Adding a new node with authentication set - causes system_auth keyspace RF to be set to 1 #2129

slivne · 2017-03-03T22:59:10Z

Installation details
Scylla version (or git commit hash):
Cluster size:
OS (RHEL/CentOS/Ubuntu/AWS AMI):

It seems that we create system_auth tables when a new node boots up with RF=1 and then allow it to connect to the cluster.

Somehow the schema sync code - aligns on the schema the last node has created which has RF=1.

to reproduce

create a cluster of 2 nodes)
enable auth (in scylla.yaml insert authenticator: PasswordAuthenticator)
boot cluster
alter system_auth via cqlsh ALTER KEYSPACE "system_auth" WITH REPLICATION = { 'class' : 'SimpleStrategy', 'replication_factor' : 2 };
verify via describe KEYSPACE system_auth;
add a node (with authenticator: PasswordAuthenticator)
run nodetool describecluster - the new node will not be synched
enter with cqlsh - old node/new node and run describe KEYSPACE system_auth; - the old noewds should have RF=2 the added node RF=1
wait for all nodes to synch on schema nodetool describecluster
enter with cqlsh old node/new node - describe KEYSPACE system_auth; will show RF=1

The text was updated successfully, but these errors were encountered:

glommer · 2017-03-04T05:27:32Z

FYI: Another user has just reported this on our public slack.

tgrabiec · 2017-03-06T08:20:00Z

@slivne Schema sync works as expected, the latest change wins.

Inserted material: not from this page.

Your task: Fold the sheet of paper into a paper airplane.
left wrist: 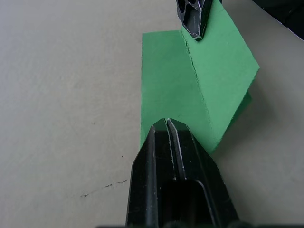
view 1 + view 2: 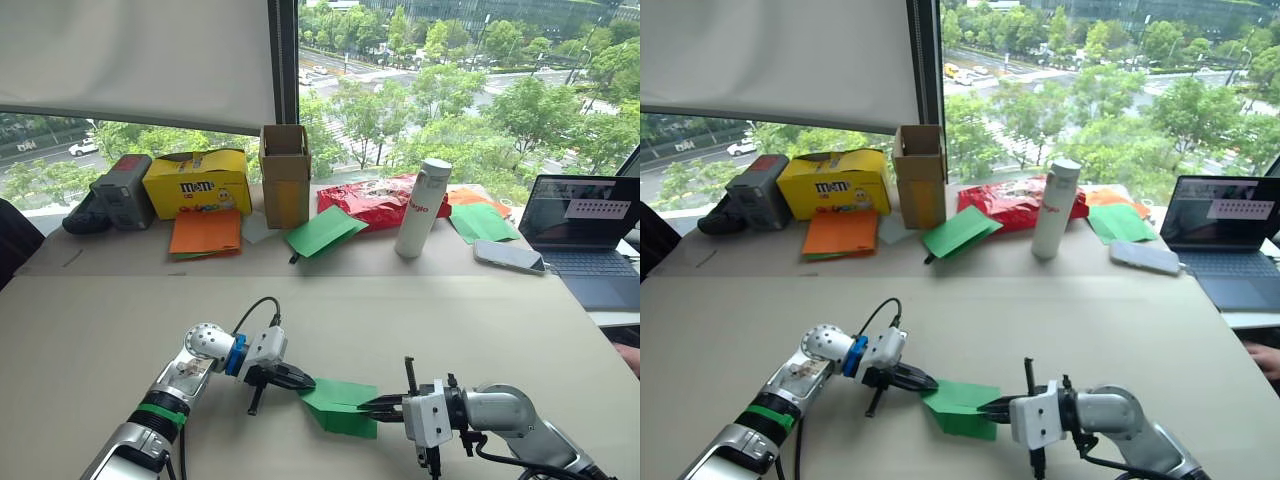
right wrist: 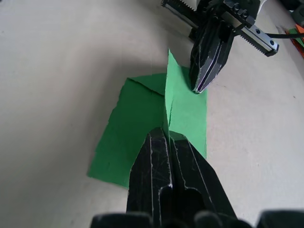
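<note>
Near the front edge of the table (image 2: 90,330), at about 6 o'clock in the head views, your two grippers are facing each other across the sheet of paper (image 2: 340,405). You are looking at bright green paper that is already partly folded, with layered flaps and a raised crease running between the two claws.

Your left gripper (image 2: 300,382) is coming in from 9 o'clock. Its two black fingers are pressed together with no gap that you can see, and they are pinching the left edge of the sheet. Your left wrist view is showing those closed fingers (image 1: 166,142) biting onto the paper's near edge.

Your right gripper (image 2: 372,405) is coming in from 3 o'clock. Its fingers are likewise drawn tight together and are clamping the right edge of the sheet along the crease; your right wrist view is showing them (image 3: 164,142) closed on the fold.

Toward 12 o'clock, well apart from the work, an orange paper sheet (image 2: 205,232), a yellow box (image 2: 197,182), a cardboard box (image 2: 285,175), a red bag (image 2: 370,203) and a white bottle (image 2: 422,208) are sitting along the window side. Toward 2 o'clock, a laptop (image 2: 585,230) is standing open, with a phone (image 2: 510,256) just beside it.
</note>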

Perhaps the problem is that we create the auth table before we do the sync with existing nodes?

slivne · 2017-03-06T09:05:53Z

@tgrabiec - it could be ... Yet that will be an issue when upgrading and there are differences in the schema. I know we had a discussion lately about the id generation of the auth and traces and that you found that to make sure there is no conflict they provide a "static" id .... can you check what cassandra does - maybe we missed something

…

On Mon, Mar 6, 2017 at 10:20 AM, Tomasz Grabiec ***@***.***> wrote: @slivne <https://github.com/slivne> Schema sync works as expected, the latest change wins. Perhaps the problem is that we create the auth table before we do the sync with existing nodes? — You are receiving this because you were mentioned. Reply to this email directly, view it on GitHub <#2129 (comment)>, or mute the thread <https://github.com/notifications/unsubscribe-auth/ADThCNjCosUrl96T_XZvtSVq9pfBClalks5ri8GzgaJpZM4MS1_H> .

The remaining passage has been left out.